Top of Data extract

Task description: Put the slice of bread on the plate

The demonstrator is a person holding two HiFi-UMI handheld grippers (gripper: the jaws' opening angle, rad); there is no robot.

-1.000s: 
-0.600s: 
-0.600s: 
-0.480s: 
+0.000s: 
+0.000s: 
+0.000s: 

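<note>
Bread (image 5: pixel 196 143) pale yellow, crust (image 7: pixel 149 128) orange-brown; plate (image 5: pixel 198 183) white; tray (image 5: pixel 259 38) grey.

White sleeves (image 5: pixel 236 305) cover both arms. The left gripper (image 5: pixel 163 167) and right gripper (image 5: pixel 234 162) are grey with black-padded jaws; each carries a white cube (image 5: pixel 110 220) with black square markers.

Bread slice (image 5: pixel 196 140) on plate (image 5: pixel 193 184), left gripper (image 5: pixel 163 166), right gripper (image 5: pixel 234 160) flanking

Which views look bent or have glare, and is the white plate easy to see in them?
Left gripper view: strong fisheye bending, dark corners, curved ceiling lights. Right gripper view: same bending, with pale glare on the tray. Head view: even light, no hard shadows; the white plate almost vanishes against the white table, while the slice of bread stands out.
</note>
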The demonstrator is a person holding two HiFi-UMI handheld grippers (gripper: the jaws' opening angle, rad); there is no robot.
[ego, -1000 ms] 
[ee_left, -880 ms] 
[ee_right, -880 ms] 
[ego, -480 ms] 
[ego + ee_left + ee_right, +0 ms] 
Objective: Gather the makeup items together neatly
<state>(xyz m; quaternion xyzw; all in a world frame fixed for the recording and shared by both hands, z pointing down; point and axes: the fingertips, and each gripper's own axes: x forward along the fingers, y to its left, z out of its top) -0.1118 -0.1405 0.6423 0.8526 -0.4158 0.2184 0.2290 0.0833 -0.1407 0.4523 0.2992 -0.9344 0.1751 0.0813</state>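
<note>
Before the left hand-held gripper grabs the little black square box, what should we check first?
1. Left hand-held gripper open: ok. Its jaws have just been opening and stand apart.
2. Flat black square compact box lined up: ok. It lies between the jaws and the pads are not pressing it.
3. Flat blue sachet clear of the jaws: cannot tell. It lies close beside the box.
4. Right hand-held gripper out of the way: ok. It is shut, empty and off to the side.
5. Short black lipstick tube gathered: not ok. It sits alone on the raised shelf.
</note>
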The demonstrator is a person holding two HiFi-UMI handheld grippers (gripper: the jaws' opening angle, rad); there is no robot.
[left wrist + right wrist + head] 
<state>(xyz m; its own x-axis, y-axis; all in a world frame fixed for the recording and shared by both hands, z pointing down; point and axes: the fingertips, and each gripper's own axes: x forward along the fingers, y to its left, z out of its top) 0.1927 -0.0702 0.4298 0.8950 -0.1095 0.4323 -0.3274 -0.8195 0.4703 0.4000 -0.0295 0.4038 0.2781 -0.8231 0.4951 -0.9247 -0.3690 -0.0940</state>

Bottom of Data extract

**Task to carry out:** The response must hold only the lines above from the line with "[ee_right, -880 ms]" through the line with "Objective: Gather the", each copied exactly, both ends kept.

**Completed task:**
[ee_right, -880 ms] 
[ego, -480 ms] 
[ego + ee_left + ee_right, +0 ms] 
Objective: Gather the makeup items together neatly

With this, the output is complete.